Её история была не менее печальной, чем внешний вид. Богам она не угодила ещё больше, чем Тоб, и, возможно, поэтому они нашли общий язык. Ей было всего тринадцать, она жила в замке, как истинная леди, мечтала о хорошем муже, красивой жизни и здоровых детях – то, что их положение кардинально отличается, было понятно сразу. Даффа возвращалась с турнира, отпустила своих фрейлин, так как хотела встретиться со своим возлюбленным, молодым и красивым оруженосцем – за него она и мечтала выйти замуж, – но их встреча закончилась плохо. Он и группа его друзей, Даффа не могла вспомнить их количество, но утверждала, что их было не менее десятка, сначала показались ей милыми, но разговоры и действия её возлюбленного были направлены на любовную близость, а она, как любая уважающая себя леди, да и к тому же на тот момент ещё юная, должна была хранить себя для супруга.

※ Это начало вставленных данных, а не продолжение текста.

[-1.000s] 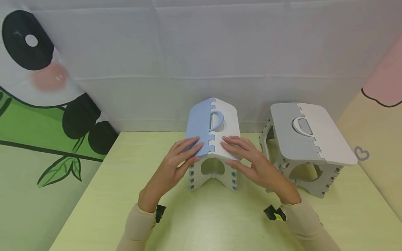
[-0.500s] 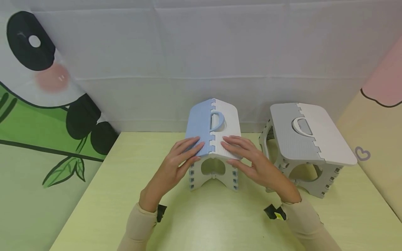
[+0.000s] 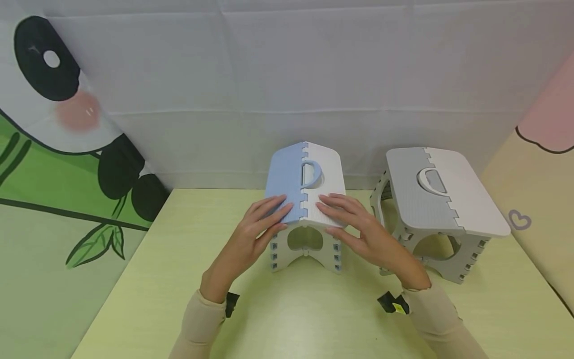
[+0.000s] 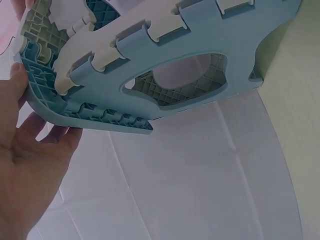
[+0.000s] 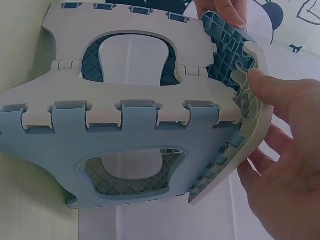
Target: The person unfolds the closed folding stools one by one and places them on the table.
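Note:
A folding step stool (image 3: 284, 172) with a blue half and a white half stands partly unfolded, its seat peaked like a roof along the toothed hinge. A blue carry handle (image 3: 316, 174) sits at the middle of that ridge. My left hand (image 3: 251, 230) grips the near edge of the blue half, fingers on top and thumb at the rim. On the white half, my right hand (image 3: 364, 233) holds the near edge the same way. Seen from below in the right wrist view, the hinged leg panels (image 5: 135, 140) show blue and white, with ribbed undersides.
A second folding stool (image 3: 410, 192), grey and white, stands fully unfolded to the right, close to my right forearm. Both stools are on a pale yellow-green table (image 3: 296, 319). Behind it hangs a white cloth (image 3: 251, 75); printed panels flank the sides.
Very little differs. The white half of the seat and my right hand have shifted slightly to the right, so the stool is a touch wider. Both hands keep their hold; the grey stool stays put.

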`<state>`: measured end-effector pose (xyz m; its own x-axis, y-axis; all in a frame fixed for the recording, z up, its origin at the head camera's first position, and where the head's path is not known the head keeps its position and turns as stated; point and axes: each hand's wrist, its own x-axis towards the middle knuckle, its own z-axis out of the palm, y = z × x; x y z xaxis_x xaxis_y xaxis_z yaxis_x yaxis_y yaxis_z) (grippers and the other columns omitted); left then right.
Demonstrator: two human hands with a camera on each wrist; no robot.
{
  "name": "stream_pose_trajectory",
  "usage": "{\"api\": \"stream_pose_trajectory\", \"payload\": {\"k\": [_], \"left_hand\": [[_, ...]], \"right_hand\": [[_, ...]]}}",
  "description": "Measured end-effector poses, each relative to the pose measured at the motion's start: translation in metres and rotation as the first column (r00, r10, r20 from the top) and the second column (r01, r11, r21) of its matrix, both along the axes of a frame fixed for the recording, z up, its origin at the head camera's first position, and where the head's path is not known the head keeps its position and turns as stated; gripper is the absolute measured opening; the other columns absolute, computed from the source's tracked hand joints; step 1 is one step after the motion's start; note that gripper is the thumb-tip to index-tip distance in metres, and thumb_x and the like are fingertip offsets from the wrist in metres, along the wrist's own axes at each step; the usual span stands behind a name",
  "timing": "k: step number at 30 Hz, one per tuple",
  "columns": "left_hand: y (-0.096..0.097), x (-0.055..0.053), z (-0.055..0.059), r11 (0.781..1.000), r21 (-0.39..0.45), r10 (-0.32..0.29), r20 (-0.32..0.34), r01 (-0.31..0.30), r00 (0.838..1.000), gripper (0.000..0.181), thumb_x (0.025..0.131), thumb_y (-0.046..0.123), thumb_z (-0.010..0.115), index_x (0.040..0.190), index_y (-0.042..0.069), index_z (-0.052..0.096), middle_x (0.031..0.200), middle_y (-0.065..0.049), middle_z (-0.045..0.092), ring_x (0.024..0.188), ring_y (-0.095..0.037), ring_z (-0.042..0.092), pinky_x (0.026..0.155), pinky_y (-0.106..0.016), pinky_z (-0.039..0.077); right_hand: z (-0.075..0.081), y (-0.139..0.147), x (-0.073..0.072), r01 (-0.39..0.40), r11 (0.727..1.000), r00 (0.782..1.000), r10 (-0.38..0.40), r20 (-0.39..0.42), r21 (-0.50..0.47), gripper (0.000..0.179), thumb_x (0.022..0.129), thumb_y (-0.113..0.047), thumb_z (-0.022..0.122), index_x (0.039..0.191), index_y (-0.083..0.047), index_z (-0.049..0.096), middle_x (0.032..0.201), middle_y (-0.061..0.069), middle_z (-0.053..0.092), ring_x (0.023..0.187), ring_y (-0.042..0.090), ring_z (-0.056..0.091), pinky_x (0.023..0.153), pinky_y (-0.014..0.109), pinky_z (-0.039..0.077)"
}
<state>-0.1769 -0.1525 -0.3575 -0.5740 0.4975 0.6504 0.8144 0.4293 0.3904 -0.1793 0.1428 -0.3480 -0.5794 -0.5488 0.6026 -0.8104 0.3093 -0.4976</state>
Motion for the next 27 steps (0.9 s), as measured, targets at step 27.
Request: {"api": "stream_pose_trajectory", "payload": {"k": [27], "left_hand": [[0.014,-0.013,-0.003,0.998,-0.042,0.035,-0.006,-0.036,0.999,0.052,0.093,0.0,0.073,0.143,0.004,0.06,0.15,-0.018,0.052,0.141,-0.036,0.042,0.116,-0.043,0.04]], "right_hand": [[-0.003,0.014,-0.023,-0.028,0.998,1.0,0.028,-0.006,0.052,0.058,0.093,0.003,0.071,0.148,-0.006,0.055,0.152,0.015,0.05,0.144,0.035,0.039,0.12,0.044,0.033]]}}
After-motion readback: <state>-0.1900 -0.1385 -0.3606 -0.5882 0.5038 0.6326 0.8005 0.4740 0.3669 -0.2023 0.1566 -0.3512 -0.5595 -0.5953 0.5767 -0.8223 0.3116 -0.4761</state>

Ответы Даффы не удовлетворили молодых людей, и они все, во главе с её прекрасным оруженосцем, взяли её силой, а за сопротивление жестоко избили. Эту часть рассказа она всегда рыдала, говорила сбивчиво и со всхлипываниями, а Тоб предпочитал не интересоваться подробностями. Леди, как она утверждала, нашли лишь спустя сутки, она настолько боялась своих обидчиков, что до сих пор не могла произнести имён и говорила лишь «Он» и «Они».

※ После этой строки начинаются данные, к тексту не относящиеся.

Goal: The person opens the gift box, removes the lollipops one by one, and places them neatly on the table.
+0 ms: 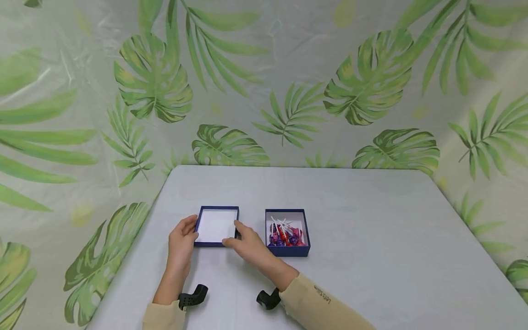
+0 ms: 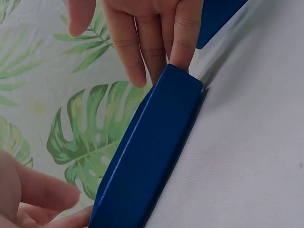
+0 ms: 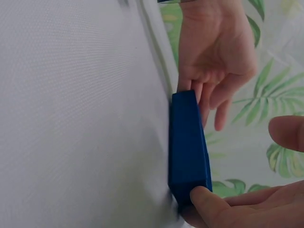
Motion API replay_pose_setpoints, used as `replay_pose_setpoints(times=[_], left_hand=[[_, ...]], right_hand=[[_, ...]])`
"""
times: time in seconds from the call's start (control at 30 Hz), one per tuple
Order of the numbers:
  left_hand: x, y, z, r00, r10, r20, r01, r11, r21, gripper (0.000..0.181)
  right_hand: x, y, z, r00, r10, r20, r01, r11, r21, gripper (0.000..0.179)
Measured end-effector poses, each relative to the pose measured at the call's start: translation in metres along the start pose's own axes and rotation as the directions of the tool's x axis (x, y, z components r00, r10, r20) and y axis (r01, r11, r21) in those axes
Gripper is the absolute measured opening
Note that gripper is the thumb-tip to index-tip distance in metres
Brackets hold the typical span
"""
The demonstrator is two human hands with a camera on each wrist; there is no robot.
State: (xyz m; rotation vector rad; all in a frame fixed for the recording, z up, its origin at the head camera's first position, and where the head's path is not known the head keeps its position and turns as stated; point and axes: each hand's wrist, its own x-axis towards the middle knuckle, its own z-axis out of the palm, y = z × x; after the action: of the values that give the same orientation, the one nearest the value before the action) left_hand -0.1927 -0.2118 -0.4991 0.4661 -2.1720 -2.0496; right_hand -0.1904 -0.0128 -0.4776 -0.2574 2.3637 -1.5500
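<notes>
On the table, a shallow blue box lid (image 1: 209, 244) lies with its white inside facing up. My left hand (image 1: 181, 243) is at its left side, with extended fingers touching the edge. At the lid's right side is my right hand (image 1: 252, 247), its fingers straight against the side and the thumb apart from them. In the left wrist view the lid's blue side wall (image 2: 149, 142) runs between both hands. The right wrist view shows fingertips at a corner of the lid (image 3: 186, 142). Neither hand curls round it.
To the right of the lid stands a deeper blue box (image 1: 289, 251) with lollipops (image 1: 284, 234) in purple, red and pink wrappers, white sticks pointing up. The white table (image 1: 371, 229) meets a leaf-patterned curtain (image 1: 297, 105) behind. Black devices sit on both wrists.
</notes>
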Motion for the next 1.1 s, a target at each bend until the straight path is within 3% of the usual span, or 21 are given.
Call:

С того дня в Даффе, как она говорила, появился другой человек, он помогает ей, говорит с ней, но когда он берёт верх, то желает лишь уничтожать.
Лекари долго выхаживали её, а спустя три цикла обнаружилось, что у леди будет ребёнок. Но борьба за её жизнь продолжалась, любой из методов избавления от плода мог отразиться на её здоровье и последующей возможности иметь детей. Все те циклы, что она приходила в себя, внутри её рос ребёнок, которого она мечтала убить. Он был воспоминанием о страшном дне, её карой за тайные встречи и ложь семье, за то, что её придворных наказали и выгнали со двора, а её стражу казнили.

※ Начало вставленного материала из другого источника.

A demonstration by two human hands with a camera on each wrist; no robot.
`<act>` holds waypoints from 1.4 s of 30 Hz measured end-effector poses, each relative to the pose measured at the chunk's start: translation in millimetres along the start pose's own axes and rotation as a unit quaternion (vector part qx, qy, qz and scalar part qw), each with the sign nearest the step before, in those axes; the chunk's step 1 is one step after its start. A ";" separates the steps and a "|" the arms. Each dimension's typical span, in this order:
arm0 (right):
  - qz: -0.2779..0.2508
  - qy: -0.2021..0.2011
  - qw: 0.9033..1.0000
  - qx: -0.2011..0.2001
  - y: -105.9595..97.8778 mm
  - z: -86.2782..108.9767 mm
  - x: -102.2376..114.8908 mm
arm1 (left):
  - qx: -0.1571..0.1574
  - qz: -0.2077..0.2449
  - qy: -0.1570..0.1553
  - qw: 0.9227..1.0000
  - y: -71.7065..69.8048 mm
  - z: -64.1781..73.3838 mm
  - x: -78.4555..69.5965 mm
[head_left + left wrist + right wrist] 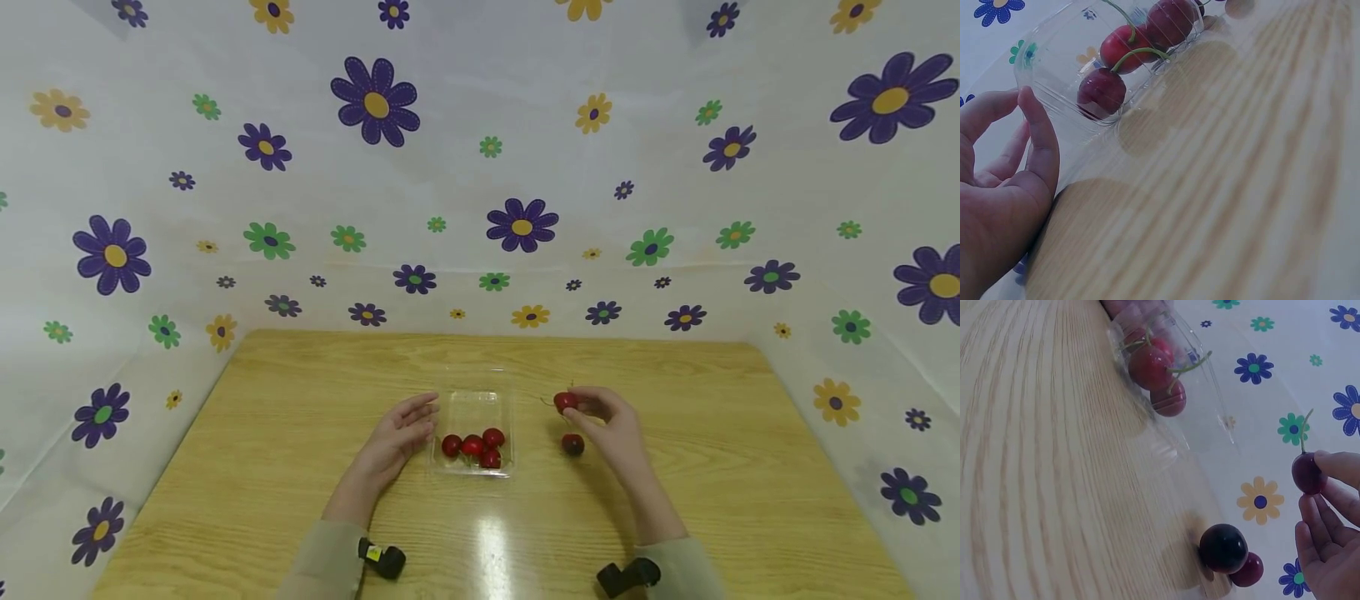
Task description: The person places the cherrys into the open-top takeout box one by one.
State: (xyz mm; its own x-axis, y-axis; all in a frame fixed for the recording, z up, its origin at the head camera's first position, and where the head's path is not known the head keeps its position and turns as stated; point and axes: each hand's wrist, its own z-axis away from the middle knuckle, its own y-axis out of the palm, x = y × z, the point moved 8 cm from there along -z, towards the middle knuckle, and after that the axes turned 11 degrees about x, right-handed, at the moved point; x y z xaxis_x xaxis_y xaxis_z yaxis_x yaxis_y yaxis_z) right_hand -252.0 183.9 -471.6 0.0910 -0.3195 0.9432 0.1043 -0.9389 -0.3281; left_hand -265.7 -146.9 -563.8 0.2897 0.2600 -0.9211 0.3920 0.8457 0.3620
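Note:
Between my hands, a clear plastic box (pixel 474 402) rests on the table with several red cherries (pixel 472 446) gathered at its near end. Green stems stick up from some of them. Beside the box's left wall is my left hand (pixel 397 435), its fingers extended and fingertips right at the wall. To the right of the box, my right hand (pixel 611 425) pinches a dark red cherry (pixel 1308 473) between thumb and fingers, its stem pointing up. Below that hand a dark cherry (pixel 1224 548) lies on the table, with a smaller-looking red cherry (pixel 1247 569) close behind it.
The wooden table (pixel 300 400) has a pale, flower-printed sheet (pixel 450 183) standing behind it and along both sides. Each wrist wears a small black camera, one on the left sleeve (pixel 322 562) and one on the right sleeve (pixel 682 571).

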 end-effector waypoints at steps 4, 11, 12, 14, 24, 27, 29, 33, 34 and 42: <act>0.001 -0.005 1.000 0.002 4.5 -1.1 2.2 | 0.006 0.001 0.005 1.000 0.3 -0.5 0.9; 0.008 -0.015 1.000 0.011 15.4 -3.3 7.7 | 0.006 0.005 0.007 1.000 -0.5 -1.3 2.9; 0.010 -0.014 1.000 0.013 17.1 -3.6 8.4 | 0.007 0.005 0.007 1.000 -0.3 -1.4 3.0; 0.014 -0.015 1.000 0.018 21.1 -4.9 9.9 | 0.008 0.006 0.008 1.000 -0.1 -1.6 2.6; 0.026 -0.042 0.998 0.045 40.4 -9.4 21.7 | -0.004 0.016 0.002 1.000 0.8 0.5 2.0; 0.031 -0.055 0.997 0.050 46.0 -10.5 26.0 | -0.001 0.015 0.004 1.000 0.9 0.4 1.5; 0.030 -0.062 0.996 0.055 50.5 -11.3 28.2 | 0.000 0.015 0.004 1.000 0.6 0.0 1.6; 0.031 -0.072 0.995 0.066 60.7 -12.9 30.8 | 0.000 0.014 0.003 1.000 -0.1 -0.4 2.0; 0.031 -0.075 0.994 0.069 63.2 -13.2 31.9 | 0.000 0.013 0.003 1.000 -0.2 -0.5 2.1; 0.013 -0.088 0.991 0.097 82.7 -14.4 40.5 | 0.002 0.011 0.003 1.000 -0.1 -0.5 2.3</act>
State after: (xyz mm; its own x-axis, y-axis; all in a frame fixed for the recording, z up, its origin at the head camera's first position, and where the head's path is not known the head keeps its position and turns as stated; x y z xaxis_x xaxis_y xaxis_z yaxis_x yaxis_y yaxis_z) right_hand -254.0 91.4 -459.8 0.2660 -0.2995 0.9163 0.2865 -0.8830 -0.3718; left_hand -265.6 -146.2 -566.0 0.2937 0.2813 -0.9136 0.3892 0.8377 0.3830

Уже к концу срока Даффу начали оставлять одну, и она предприняла несколько попыток избавиться от плода – девушка била себя по животу, пыталась убить себя, а однажды смогла доковылять до лекарей и успела выпить с десяток каких-то склянок, не глядя, прежде чем её остановили. Ничего страшного не произошло, она употребила лишь укрепляющие снадобья и пару эликсиров, предназначенных для снятия проблем со стулом.
Последней её попыткой она всадила себе в живот нож, который ей принесли вместе с вазой фруктов. Леди не задела ничего важного, её спасли и всё остальное время продержали связанной и не спускали с неё глаз.